**Task statement:** Match on the string "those" in the entries below and return every matching line.

====== Entries supplied

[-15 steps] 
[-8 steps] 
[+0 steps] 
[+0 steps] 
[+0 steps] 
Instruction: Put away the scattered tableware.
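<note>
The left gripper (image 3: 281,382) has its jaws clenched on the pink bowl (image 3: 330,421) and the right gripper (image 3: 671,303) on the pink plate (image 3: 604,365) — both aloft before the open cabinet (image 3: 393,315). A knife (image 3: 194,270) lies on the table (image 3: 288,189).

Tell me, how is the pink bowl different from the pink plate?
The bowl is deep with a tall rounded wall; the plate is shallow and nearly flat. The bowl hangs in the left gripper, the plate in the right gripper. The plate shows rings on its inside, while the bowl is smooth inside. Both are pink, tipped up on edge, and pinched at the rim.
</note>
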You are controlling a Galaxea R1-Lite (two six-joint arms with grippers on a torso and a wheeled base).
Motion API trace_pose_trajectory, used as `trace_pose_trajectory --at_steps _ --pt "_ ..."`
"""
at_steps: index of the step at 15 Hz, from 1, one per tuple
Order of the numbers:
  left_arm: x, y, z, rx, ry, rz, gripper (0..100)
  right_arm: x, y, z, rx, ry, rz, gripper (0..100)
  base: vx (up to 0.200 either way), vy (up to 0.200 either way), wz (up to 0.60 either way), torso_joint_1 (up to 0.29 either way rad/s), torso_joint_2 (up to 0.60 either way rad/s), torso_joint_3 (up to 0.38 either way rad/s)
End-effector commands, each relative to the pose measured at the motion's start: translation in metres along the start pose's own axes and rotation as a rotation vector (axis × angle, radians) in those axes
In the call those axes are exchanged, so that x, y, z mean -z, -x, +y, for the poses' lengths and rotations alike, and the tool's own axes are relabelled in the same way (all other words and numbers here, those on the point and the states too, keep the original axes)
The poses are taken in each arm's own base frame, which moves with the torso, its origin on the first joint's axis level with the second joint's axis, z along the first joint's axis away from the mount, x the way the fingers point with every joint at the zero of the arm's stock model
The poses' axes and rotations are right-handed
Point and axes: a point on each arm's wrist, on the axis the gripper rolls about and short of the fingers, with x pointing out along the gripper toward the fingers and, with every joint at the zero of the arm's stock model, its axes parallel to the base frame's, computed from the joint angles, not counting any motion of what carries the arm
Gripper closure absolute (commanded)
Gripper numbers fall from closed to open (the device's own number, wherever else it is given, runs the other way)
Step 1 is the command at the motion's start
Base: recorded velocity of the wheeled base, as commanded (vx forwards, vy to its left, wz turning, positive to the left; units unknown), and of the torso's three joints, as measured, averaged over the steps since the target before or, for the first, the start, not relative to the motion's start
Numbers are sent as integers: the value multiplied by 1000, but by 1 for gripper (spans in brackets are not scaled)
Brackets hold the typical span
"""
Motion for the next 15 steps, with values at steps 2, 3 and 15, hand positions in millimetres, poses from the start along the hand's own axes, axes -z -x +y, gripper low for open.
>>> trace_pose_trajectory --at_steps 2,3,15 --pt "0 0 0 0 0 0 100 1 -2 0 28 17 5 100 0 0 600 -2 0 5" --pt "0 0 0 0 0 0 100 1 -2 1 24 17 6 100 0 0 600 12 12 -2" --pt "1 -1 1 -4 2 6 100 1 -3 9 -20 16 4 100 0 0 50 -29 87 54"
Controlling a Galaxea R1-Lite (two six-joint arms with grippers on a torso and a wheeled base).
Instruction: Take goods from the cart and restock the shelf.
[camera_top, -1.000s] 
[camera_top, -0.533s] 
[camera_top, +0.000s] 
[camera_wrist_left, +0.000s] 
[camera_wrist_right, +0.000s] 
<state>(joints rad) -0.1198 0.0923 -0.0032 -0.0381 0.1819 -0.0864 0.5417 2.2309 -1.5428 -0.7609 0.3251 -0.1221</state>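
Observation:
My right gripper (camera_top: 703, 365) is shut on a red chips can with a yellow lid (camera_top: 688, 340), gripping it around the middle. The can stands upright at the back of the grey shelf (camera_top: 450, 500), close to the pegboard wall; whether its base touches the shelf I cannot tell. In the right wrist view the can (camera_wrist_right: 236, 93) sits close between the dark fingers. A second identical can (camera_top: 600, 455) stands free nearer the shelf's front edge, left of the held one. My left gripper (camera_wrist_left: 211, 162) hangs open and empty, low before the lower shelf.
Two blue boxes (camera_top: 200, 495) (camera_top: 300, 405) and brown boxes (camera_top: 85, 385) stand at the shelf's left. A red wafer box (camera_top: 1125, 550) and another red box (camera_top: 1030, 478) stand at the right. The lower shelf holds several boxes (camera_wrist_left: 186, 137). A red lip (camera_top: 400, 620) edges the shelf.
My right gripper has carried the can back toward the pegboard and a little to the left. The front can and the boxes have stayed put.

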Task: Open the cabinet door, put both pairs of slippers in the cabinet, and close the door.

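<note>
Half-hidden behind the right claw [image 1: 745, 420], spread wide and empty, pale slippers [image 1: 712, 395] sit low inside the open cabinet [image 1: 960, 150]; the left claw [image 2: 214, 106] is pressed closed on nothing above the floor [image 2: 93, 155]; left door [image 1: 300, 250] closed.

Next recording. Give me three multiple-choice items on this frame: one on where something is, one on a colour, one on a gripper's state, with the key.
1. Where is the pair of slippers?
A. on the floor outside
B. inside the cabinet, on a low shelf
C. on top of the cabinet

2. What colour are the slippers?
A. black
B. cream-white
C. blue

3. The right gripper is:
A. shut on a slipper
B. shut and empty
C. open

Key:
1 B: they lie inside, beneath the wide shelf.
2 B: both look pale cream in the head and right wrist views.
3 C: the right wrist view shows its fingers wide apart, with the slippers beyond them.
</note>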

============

**Exercise result:**
End-effector commands, each relative to the pose measured at the motion's start: translation in metres along the start pose's own axes and rotation as a rotation vector (axis × angle, radians) in those axes
In the call those axes are exchanged, so that x, y, z mean -z, -x, +y, for the poses' lengths and rotations alike, and the tool's own axes are relabelled in the same way (all other words and numbers here, those on the point and the states too, keep the original axes)

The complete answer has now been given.